§ Exercise:
The full listing should be reproduced exactly as it appears.

§ Available data:
== Segment start ==
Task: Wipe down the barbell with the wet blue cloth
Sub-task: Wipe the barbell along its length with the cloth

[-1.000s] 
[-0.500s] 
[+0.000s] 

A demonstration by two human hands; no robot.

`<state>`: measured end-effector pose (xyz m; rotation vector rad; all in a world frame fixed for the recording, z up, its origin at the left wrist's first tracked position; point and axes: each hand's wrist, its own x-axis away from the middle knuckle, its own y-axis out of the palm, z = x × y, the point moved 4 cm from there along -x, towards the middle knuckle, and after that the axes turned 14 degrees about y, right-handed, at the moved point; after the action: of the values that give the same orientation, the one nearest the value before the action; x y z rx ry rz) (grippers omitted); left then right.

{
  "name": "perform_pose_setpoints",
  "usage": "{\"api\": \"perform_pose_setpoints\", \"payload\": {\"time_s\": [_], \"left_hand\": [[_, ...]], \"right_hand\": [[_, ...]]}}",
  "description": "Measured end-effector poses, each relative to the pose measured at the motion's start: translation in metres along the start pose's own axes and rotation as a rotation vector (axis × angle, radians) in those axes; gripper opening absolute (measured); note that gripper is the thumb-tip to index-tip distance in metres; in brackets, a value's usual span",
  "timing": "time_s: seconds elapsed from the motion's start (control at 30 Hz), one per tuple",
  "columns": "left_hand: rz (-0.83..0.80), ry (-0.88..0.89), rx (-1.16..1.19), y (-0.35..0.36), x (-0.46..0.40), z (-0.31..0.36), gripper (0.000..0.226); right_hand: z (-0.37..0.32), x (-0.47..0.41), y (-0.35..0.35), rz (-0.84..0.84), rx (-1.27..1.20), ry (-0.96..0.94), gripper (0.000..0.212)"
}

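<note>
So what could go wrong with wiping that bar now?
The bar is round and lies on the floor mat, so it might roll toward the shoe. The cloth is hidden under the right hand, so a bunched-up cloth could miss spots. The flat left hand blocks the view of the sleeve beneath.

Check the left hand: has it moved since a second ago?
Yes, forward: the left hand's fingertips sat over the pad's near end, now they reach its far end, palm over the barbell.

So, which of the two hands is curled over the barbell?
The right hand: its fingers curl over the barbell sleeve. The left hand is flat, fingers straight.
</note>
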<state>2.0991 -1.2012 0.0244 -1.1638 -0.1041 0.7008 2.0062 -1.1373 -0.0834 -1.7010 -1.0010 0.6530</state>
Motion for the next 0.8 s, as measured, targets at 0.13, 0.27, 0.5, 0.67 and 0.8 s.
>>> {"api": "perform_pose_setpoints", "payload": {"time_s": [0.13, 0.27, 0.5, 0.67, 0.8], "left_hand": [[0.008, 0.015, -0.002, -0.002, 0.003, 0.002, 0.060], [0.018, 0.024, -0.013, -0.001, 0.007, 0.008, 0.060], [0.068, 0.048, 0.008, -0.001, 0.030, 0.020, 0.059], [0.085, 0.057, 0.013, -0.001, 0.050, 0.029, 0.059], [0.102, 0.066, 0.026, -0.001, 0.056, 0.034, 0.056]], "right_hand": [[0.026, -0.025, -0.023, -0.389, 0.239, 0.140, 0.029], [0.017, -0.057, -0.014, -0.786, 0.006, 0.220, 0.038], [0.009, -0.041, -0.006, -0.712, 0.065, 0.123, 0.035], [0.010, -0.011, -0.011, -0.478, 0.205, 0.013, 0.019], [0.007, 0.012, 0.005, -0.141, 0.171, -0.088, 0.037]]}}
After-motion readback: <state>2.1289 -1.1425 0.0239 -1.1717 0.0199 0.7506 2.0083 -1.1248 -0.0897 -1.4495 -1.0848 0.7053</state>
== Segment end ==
§ Answer space:
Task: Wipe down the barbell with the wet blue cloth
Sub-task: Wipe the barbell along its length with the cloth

[-1.000s] 
[-0.500s] 
[+0.000s] 

A demonstration by two human hands; no robot.

`<state>`: measured end-effector pose (xyz m; rotation vector rad; all in a world frame fixed for the recording, z up, its origin at the left wrist's first tracked position; point and axes: each hand's wrist, its own x-axis away from the middle knuckle, its own y-axis out of the palm, z = x × y, the point moved 4 cm from there along -x, towards the middle knuckle, and after that the axes turned 14 degrees about y, right-handed, at the moved point; after the action: of the values that give the same orientation, the one nearest the value before the action; x y z rx ry rz) (grippers omitted); left then right.

{
  "name": "perform_pose_setpoints",
  "usage": "{\"api\": \"perform_pose_setpoints\", \"payload\": {\"time_s\": [_], \"left_hand\": [[_, ...]], \"right_hand\": [[_, ...]]}}",
  "description": "Measured end-effector poses, each relative to the pose measured at the motion's start: translation in metres along the start pose's own axes and rotation as a rotation vector (axis × angle, radians) in those axes; gripper opening absolute (measured); note that gripper is the thumb-tip to index-tip distance in metres; in brackets, a value's usual span",
  "timing": "time_s: seconds elapsed from the motion's start (control at 30 Hz), one per tuple",
  "columns": "left_hand: rz (-0.83..0.80), ry (-0.88..0.89), rx (-1.16..1.19), y (-0.35..0.36), x (-0.46..0.40), z (-0.31..0.36), gripper (0.000..0.226); right_hand: z (-0.37..0.32), x (-0.47..0.41), y (-0.35..0.35), rz (-0.84..0.84), rx (-1.27..1.20), ry (-0.96..0.94), gripper (0.000..0.212)"
}

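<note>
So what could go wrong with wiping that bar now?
The bar is round and lies on the floor mat, so it might roll toward the shoe. The cloth is hidden under the right hand, so a bunched-up cloth could miss spots. The flat left hand blocks the view of the sleeve beneath.

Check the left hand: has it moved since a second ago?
Yes, forward: the left hand's fingertips sat over the pad's near end, now they reach its far end, palm over the barbell.

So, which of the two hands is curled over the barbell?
The right hand: its fingers curl over the barbell sleeve. The left hand is flat, fingers straight.
</note>
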<state>2.0991 -1.2012 0.0244 -1.1638 -0.1041 0.7008 2.0062 -1.1373 -0.0834 -1.7010 -1.0010 0.6530</state>
Motion for the next 0.8 s, as measured, targets at 0.13, 0.27, 0.5, 0.67 and 0.8 s.
>>> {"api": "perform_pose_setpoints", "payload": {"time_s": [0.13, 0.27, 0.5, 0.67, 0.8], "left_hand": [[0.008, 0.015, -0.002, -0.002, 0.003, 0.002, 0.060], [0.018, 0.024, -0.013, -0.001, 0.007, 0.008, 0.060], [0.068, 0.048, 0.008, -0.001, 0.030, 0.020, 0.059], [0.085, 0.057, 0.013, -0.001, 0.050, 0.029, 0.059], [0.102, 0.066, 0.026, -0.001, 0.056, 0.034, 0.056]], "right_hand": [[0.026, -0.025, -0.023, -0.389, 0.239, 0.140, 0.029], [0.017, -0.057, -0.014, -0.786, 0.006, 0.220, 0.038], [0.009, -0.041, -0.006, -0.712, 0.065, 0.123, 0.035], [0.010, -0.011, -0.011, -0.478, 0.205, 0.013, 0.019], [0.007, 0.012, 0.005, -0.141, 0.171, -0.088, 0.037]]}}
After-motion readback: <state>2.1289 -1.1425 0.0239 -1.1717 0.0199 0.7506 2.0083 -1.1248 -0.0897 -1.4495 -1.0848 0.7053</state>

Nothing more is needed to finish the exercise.